*Assignment:*
Those lines of the data that hold the word "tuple" are to be copied out.

*Data to examine:*
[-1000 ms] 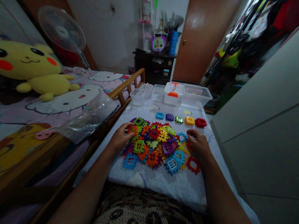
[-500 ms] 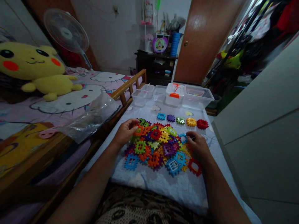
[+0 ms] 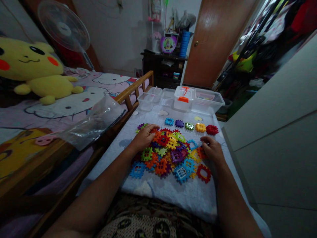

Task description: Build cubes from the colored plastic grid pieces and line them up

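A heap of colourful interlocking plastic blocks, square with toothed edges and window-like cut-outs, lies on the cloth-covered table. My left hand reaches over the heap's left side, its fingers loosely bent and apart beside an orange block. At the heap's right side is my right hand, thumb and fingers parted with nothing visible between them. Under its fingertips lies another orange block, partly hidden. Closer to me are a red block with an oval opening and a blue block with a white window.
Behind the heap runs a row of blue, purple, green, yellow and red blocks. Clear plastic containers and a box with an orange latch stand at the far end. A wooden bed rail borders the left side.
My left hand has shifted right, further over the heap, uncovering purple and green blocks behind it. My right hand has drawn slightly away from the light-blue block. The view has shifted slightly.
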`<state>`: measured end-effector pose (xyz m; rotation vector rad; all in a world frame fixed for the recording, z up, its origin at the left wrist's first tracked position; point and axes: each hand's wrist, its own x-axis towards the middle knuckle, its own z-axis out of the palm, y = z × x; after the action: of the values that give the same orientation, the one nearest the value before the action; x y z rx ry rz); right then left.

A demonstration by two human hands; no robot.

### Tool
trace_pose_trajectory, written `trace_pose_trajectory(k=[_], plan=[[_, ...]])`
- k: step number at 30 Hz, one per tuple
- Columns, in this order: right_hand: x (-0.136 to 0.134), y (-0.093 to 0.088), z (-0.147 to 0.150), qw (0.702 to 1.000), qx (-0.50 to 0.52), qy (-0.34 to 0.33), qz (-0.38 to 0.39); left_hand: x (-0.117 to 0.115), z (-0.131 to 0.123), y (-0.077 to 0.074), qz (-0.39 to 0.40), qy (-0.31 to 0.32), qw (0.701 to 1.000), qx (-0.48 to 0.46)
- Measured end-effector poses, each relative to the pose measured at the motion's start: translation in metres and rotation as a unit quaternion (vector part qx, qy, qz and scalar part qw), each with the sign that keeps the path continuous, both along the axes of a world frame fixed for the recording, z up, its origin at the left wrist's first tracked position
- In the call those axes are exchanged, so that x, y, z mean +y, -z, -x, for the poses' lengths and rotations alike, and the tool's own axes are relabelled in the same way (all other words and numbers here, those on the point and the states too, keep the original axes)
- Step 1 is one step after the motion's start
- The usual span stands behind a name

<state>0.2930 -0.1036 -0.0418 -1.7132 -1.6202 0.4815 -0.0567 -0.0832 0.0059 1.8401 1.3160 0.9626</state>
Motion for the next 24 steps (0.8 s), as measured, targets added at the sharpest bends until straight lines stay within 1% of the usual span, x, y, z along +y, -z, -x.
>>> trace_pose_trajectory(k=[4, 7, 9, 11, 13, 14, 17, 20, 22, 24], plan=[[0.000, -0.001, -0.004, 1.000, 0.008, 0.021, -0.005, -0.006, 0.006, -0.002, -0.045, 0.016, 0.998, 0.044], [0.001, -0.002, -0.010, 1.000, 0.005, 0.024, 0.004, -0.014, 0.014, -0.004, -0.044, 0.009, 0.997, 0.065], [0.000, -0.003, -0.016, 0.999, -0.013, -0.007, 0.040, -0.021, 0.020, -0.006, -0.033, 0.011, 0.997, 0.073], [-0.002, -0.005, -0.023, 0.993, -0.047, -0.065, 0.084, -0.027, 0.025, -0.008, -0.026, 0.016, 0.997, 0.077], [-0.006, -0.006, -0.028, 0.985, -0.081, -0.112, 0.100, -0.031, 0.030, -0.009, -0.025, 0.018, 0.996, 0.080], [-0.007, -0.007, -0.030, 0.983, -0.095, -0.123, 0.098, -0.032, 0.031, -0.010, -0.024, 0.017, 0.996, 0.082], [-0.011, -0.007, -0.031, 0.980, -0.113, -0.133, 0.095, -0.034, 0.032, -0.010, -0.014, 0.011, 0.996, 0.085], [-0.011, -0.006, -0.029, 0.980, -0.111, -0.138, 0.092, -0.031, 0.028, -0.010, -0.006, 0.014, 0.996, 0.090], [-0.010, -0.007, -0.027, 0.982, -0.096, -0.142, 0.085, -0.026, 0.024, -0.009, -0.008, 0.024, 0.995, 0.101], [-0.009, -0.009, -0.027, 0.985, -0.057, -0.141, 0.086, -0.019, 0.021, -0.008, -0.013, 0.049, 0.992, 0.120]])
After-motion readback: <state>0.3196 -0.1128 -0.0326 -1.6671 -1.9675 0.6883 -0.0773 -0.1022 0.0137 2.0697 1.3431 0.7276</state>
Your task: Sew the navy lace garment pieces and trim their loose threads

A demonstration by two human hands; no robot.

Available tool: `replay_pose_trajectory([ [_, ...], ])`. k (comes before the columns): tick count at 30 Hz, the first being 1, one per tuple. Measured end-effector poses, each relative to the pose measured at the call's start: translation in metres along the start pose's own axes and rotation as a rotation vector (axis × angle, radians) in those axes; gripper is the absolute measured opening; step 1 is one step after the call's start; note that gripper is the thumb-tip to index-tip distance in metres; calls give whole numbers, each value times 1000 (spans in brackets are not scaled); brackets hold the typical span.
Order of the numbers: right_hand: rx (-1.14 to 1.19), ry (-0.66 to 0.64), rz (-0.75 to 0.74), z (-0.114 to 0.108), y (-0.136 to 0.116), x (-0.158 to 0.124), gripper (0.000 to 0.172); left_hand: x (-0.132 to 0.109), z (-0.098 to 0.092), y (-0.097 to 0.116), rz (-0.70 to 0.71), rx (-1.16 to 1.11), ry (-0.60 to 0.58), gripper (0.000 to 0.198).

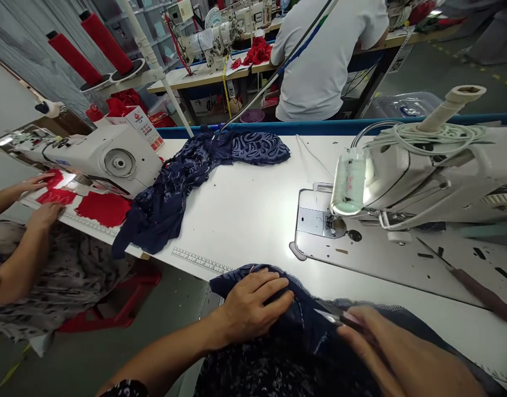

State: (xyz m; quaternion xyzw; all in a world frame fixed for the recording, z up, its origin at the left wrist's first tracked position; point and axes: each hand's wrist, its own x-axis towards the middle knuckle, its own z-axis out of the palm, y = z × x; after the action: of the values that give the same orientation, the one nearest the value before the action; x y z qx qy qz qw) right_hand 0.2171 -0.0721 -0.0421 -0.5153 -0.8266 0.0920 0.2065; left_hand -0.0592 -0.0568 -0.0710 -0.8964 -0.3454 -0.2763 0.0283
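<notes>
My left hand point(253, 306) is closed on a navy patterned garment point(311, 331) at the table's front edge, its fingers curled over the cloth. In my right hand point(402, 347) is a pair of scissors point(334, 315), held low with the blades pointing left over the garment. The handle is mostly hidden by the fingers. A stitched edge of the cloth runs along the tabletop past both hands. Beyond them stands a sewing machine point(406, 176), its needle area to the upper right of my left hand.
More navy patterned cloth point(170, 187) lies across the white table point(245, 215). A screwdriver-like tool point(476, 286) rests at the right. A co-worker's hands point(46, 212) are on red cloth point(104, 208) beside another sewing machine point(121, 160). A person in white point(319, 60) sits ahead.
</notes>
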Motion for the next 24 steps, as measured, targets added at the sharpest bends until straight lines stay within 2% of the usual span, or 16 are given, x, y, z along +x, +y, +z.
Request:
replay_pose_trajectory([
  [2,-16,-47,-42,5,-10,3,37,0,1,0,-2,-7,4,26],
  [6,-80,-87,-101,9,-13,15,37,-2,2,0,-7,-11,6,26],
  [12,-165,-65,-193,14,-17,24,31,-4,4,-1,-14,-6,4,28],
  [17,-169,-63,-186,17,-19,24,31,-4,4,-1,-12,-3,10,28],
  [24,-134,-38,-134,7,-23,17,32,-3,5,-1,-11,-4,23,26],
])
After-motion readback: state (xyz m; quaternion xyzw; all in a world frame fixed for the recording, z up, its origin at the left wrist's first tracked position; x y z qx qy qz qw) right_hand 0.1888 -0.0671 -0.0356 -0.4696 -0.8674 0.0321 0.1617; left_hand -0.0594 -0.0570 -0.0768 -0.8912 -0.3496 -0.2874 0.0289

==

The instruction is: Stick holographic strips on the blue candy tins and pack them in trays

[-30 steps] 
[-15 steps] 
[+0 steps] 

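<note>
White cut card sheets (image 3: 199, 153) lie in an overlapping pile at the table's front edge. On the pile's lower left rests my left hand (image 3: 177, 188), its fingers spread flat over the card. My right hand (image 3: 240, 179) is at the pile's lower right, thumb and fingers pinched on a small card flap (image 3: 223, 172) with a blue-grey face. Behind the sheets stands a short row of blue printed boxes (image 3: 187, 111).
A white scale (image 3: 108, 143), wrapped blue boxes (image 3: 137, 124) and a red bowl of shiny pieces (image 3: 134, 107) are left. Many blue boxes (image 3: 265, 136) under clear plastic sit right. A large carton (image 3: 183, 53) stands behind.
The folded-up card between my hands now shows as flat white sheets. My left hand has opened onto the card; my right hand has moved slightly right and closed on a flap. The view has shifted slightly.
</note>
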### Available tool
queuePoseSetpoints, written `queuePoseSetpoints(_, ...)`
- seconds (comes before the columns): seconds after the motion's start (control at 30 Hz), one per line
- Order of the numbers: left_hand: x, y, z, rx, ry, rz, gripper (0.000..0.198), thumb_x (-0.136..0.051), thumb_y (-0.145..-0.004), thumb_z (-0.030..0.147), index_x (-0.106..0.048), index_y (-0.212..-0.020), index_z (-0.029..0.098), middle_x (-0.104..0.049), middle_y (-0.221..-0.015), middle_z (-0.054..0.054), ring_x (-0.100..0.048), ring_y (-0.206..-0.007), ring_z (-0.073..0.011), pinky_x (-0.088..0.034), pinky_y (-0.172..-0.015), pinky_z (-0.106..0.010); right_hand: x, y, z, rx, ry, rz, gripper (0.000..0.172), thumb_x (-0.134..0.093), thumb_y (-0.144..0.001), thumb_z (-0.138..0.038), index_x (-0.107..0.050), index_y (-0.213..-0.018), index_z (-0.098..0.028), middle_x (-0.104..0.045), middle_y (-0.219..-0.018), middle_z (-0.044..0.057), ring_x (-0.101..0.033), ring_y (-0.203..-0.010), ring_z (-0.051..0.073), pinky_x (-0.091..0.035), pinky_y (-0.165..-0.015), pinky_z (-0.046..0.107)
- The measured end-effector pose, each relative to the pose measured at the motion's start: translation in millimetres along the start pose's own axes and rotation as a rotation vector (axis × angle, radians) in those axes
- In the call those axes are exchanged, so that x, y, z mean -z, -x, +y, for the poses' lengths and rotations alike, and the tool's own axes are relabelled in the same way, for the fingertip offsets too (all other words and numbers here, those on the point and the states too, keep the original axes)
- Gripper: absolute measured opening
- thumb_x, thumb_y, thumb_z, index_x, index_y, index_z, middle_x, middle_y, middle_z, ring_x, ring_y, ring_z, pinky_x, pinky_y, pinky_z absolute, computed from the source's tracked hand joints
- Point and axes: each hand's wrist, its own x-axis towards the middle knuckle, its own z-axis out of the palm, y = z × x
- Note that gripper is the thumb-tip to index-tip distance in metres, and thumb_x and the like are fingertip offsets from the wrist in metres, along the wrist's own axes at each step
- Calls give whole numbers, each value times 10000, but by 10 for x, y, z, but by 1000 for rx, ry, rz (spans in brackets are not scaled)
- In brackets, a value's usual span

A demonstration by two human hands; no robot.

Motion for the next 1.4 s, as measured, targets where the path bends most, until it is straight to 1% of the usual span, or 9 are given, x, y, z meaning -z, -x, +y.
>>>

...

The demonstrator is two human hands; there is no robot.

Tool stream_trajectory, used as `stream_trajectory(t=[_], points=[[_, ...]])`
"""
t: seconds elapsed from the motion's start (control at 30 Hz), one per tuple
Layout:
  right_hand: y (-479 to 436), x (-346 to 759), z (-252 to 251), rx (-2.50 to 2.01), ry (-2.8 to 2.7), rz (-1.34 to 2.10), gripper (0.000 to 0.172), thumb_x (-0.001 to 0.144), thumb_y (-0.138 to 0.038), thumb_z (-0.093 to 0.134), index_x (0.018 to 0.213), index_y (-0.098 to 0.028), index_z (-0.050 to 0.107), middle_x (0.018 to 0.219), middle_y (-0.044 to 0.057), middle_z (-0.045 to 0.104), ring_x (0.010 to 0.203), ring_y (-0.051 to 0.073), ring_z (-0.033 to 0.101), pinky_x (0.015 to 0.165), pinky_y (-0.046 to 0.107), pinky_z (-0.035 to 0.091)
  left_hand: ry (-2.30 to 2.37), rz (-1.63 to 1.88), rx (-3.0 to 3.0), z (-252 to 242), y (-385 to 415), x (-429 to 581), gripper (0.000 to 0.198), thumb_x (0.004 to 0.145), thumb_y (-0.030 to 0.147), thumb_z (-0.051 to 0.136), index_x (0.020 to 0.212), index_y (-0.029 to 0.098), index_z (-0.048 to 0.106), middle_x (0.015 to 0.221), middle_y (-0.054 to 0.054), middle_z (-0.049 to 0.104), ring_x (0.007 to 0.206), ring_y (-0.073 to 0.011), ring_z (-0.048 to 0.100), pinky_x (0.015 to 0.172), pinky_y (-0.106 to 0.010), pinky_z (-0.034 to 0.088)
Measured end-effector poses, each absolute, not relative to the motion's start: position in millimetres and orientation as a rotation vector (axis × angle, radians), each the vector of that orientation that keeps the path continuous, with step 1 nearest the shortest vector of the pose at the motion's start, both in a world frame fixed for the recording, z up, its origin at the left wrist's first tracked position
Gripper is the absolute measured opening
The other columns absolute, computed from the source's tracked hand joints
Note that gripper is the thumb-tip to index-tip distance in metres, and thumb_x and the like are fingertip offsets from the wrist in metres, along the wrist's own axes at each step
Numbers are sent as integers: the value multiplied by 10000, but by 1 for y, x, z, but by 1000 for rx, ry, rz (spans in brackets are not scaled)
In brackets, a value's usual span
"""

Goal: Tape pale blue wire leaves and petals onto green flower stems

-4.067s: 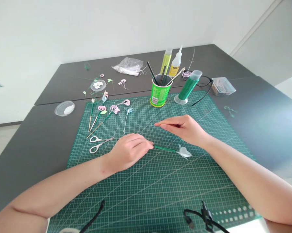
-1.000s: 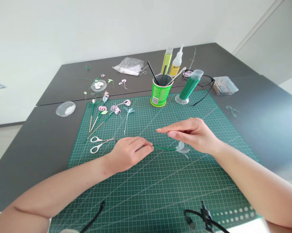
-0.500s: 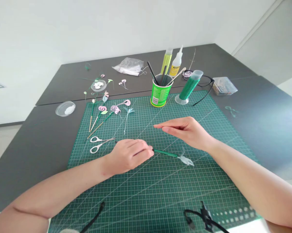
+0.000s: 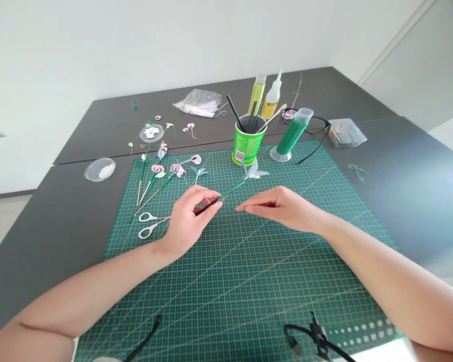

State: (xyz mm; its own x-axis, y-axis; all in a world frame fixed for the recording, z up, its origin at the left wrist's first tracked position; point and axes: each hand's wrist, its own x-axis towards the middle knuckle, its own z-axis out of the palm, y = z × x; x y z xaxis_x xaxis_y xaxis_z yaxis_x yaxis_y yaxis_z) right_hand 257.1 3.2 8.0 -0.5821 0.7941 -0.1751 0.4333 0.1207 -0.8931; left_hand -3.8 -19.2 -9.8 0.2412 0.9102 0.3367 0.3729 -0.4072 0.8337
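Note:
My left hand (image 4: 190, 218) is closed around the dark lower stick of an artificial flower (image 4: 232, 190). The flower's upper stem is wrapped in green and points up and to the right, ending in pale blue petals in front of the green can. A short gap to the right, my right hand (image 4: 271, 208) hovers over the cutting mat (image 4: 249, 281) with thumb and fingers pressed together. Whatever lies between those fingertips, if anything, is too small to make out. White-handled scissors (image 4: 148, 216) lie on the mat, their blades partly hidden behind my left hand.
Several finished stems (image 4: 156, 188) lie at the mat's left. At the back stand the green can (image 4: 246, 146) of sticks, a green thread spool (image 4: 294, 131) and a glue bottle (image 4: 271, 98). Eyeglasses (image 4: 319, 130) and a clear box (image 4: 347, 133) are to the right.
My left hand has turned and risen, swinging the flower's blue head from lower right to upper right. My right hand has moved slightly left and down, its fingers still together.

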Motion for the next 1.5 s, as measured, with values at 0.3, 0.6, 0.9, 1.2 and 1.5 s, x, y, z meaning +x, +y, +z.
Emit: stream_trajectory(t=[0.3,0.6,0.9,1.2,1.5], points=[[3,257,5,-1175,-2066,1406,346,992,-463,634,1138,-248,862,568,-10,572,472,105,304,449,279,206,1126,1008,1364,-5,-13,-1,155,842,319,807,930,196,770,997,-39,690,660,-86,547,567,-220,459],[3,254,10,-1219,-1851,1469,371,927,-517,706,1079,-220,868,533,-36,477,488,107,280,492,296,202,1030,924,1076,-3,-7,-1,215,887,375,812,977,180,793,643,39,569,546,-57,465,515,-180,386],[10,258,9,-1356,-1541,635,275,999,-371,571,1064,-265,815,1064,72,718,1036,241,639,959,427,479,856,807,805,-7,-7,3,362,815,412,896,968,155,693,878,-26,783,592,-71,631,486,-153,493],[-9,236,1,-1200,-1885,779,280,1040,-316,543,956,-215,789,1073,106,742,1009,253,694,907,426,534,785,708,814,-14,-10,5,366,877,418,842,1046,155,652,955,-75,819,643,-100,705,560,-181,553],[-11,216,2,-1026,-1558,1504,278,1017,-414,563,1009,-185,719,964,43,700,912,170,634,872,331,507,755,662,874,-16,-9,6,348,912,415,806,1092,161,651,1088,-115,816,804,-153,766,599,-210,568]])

*Result:*
- k: step number at 30 Hz, one per tuple
Available tool: `replay_pose_trajectory([ [_, ...], ])`. k (comes before the columns): tick count at 30 Hz, the first being 1, one per tuple. Measured end-effector poses, each relative to the pose measured at the call's start: translation in metres along the start pose's own axes and rotation as a rotation vector (axis × angle, radians) in those axes; gripper is the absolute measured opening; step 1 is one step after the call's start; note that gripper is the thumb-tip to index-tip distance in metres; calls give whole numbers, each value times 1000 (spans in brackets are not scaled); brackets hold the typical span.
t: seconds elapsed from the motion's start (control at 30 Hz), one per tuple

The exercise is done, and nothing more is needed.